TASK PROMPT:
The material below holds a span beginning at the line with "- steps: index" and ending at the line with "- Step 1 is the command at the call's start". Quote that span exactly, both ends included, and only that span.

^^^^

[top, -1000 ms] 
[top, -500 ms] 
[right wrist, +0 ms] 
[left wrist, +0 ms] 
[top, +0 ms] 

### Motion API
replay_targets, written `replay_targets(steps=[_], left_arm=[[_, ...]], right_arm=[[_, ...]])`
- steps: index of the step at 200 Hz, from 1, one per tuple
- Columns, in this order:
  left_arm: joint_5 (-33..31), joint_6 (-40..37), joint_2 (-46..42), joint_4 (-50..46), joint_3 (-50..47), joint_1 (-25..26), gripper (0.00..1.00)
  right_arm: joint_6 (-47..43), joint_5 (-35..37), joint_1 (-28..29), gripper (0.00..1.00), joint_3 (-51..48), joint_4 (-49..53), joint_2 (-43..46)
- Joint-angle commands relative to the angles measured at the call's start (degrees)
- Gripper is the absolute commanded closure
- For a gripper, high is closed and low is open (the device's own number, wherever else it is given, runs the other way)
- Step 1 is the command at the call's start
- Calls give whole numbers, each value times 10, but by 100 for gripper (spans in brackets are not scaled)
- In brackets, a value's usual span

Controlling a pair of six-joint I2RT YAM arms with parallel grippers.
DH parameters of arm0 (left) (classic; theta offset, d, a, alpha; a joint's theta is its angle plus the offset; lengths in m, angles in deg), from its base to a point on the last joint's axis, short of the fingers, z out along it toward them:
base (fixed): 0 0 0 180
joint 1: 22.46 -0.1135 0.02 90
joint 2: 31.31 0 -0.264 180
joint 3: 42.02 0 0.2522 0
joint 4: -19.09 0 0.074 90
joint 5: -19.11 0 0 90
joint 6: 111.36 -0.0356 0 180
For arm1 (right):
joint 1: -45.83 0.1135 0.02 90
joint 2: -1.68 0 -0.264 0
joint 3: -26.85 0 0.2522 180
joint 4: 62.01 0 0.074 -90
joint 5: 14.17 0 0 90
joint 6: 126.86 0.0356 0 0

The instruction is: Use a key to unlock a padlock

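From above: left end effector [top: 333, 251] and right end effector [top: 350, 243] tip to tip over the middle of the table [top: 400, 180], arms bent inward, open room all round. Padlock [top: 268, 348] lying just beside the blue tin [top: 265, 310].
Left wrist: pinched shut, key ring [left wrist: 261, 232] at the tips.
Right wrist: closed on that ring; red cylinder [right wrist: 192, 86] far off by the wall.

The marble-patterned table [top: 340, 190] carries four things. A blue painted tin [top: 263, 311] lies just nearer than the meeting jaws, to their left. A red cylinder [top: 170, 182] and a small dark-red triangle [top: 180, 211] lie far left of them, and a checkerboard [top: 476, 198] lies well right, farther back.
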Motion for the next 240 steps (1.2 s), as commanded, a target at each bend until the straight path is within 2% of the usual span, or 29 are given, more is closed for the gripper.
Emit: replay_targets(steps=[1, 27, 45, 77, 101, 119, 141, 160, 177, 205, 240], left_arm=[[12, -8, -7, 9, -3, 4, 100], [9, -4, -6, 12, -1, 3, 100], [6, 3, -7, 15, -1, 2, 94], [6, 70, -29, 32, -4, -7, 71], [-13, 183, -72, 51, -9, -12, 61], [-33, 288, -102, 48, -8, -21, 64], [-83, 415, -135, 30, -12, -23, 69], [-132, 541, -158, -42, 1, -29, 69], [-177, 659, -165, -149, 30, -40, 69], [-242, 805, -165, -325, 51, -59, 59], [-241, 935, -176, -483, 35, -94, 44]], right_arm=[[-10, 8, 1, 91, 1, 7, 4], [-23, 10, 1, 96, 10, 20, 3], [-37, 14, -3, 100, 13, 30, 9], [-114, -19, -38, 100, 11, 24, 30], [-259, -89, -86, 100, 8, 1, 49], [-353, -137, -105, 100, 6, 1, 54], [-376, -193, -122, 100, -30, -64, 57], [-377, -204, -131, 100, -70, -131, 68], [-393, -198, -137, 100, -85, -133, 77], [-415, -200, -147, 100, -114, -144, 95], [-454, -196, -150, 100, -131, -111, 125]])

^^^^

OUTPUT FOR THIS TASK:
- steps: index of the step at 200 Hz, from 1, one per tuple
- Columns, in this order:
  left_arm: joint_5 (-33..31), joint_6 (-40..37), joint_2 (-46..42), joint_4 (-50..46), joint_3 (-50..47), joint_1 (-25..26), gripper (0.00..1.00)
  right_arm: joint_6 (-47..43), joint_5 (-35..37), joint_1 (-28..29), gripper (0.00..1.00), joint_3 (-51..48), joint_4 (-49..53), joint_2 (-43..46)
- Joint-angle commands relative to the angles measured at the call's start (degrees)
- Gripper is the absolute commanded closure
- For a gripper, high is closed and low is open (the device's own number, wherever else it is given, runs the other way)
- Step 1 is the command at the call's start

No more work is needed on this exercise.